_YOUR GOAL_
Beginning with the first line, return the material verbatim and without pictures.

-------

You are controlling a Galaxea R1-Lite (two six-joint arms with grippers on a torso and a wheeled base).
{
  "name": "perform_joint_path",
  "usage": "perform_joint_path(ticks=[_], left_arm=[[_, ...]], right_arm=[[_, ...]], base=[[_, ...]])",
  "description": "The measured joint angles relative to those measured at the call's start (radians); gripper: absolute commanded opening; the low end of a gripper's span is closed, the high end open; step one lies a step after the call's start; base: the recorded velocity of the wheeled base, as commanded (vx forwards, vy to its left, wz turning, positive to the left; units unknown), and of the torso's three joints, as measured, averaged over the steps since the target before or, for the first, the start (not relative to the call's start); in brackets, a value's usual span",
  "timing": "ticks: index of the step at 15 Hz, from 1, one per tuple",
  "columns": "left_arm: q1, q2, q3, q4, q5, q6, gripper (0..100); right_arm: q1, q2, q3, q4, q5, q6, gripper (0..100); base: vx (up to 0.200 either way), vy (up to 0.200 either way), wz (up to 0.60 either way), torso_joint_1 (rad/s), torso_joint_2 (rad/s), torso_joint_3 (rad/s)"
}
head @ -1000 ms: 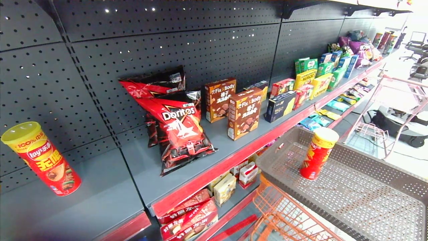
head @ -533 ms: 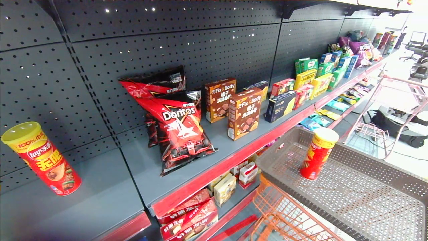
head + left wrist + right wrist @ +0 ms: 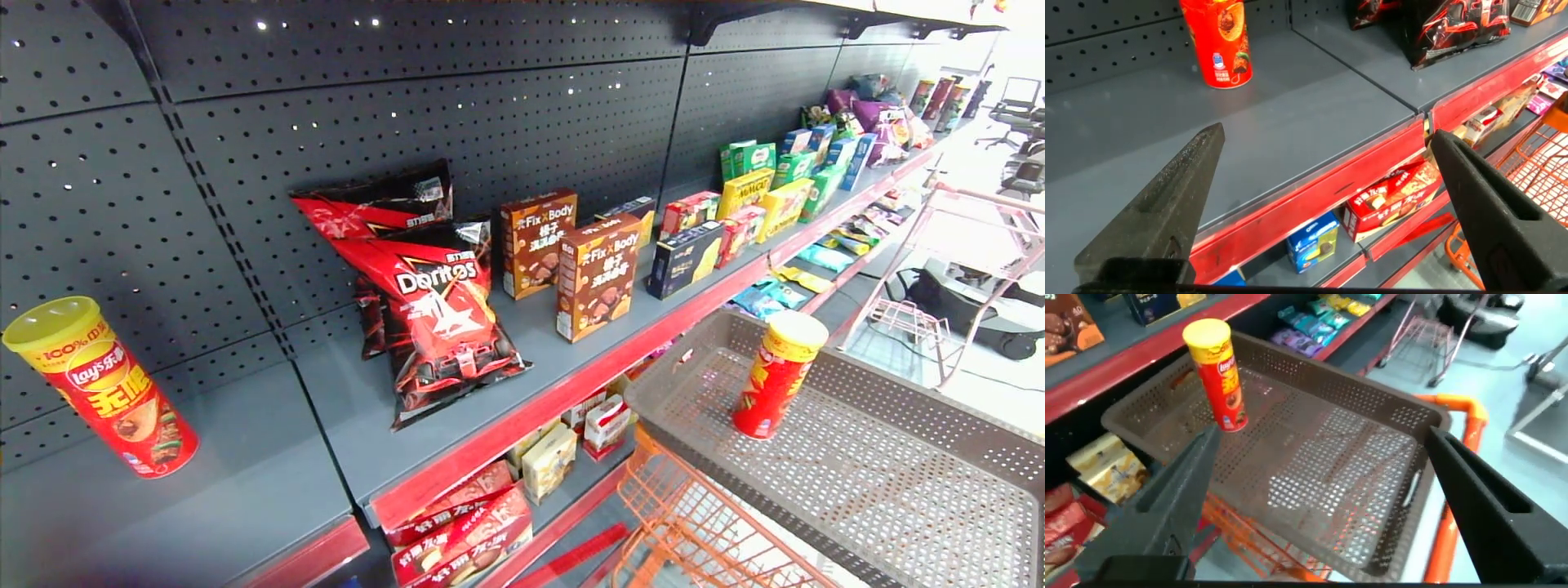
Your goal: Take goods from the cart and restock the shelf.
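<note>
Cans of chips stand in two places: one red can (image 3: 775,371) is upright in the brown cart tray (image 3: 898,490), near its shelf-side corner, and a second can (image 3: 102,388) is upright on the grey shelf (image 3: 245,482), well left of the chip bags (image 3: 433,310). Over the shelf edge the left tool (image 3: 1324,137) hangs released. Above the tray the right tool (image 3: 1321,434) is spread wide, holding nothing.

Dark pegboard wall (image 3: 490,122); office chairs (image 3: 1015,102), perhaps, in bright distance.
</note>
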State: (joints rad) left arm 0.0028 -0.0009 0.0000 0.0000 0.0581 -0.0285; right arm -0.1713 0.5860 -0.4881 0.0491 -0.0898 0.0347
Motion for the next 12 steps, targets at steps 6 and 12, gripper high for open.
perform_joint_path(ticks=[6,12], left_arm=[[0.000,0.000,0.000,0.000,0.000,0.000,100],[0.000,0.000,0.000,0.000,0.000,0.000,100]], right_arm=[[0.070,0.288,0.042,-0.270,-0.003,-0.002,100],[0.025,0.638,0.097,-0.518,0.150,-0.090,100]], base=[[0.000,0.000,0.00,0.000,0.00,0.000],[0.000,0.000,0.00,0.000,0.00,0.000]])
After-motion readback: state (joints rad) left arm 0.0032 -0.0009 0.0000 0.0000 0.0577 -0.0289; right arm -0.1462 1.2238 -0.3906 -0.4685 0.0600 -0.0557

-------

_SOLUTION_
You are controlling a Galaxea R1-Lite (two six-joint arms with grippers on a torso and a wheeled base).
{
  "name": "perform_joint_path",
  "usage": "perform_joint_path(ticks=[_], left_arm=[[_, ...]], right_arm=[[_, ...]], base=[[_, ...]])",
  "description": "The measured joint angles relative to those measured at the call's start (radians); gripper: absolute commanded opening; the low end of a gripper's span is closed, the high end open; step one lies a step after the call's start; base: the recorded velocity of the wheeled base, as commanded (vx forwards, vy to its left, wz turning, positive to the left; units unknown), and of the torso's three joints, as measured, averaged over the steps since the target before or, for the first, the start (not relative to the call's start); in brackets, a value's usual span",
  "timing": "ticks: index of the step at 15 Hz, from 1, one per tuple",
  "columns": "left_arm: q1, q2, q3, q4, q5, q6, gripper (0..100); right_arm: q1, q2, q3, q4, q5, q6, gripper (0..100); base: vx (up to 0.200 either way), vy (up to 0.200 either way), wz (up to 0.60 either way), torso_joint_1 (rad/s), torso_joint_2 (rad/s), torso_joint_3 (rad/s)"
}
head @ -1000 ms: 
head @ -533 ms: 
head + left wrist + right wrist @ +0 ms: 
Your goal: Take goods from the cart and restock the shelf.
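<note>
Cans of chips stand in two places: one red can (image 3: 775,371) is upright in the brown cart tray (image 3: 898,490), near its shelf-side corner, and a second can (image 3: 102,388) is upright on the grey shelf (image 3: 245,482), well left of the chip bags (image 3: 433,310). Over the shelf edge the left tool (image 3: 1324,137) hangs released. Above the tray the right tool (image 3: 1321,434) is spread wide, holding nothing.

Dark pegboard wall (image 3: 490,122); office chairs (image 3: 1015,102), perhaps, in bright distance.
</note>
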State: (joints rad) left arm 0.0028 -0.0009 0.0000 0.0000 0.0581 -0.0285; right arm -0.1713 0.5860 -0.4881 0.0491 -0.0898 0.0347
Motion for the next 12 steps, targets at steps 6 and 12, gripper high for open.
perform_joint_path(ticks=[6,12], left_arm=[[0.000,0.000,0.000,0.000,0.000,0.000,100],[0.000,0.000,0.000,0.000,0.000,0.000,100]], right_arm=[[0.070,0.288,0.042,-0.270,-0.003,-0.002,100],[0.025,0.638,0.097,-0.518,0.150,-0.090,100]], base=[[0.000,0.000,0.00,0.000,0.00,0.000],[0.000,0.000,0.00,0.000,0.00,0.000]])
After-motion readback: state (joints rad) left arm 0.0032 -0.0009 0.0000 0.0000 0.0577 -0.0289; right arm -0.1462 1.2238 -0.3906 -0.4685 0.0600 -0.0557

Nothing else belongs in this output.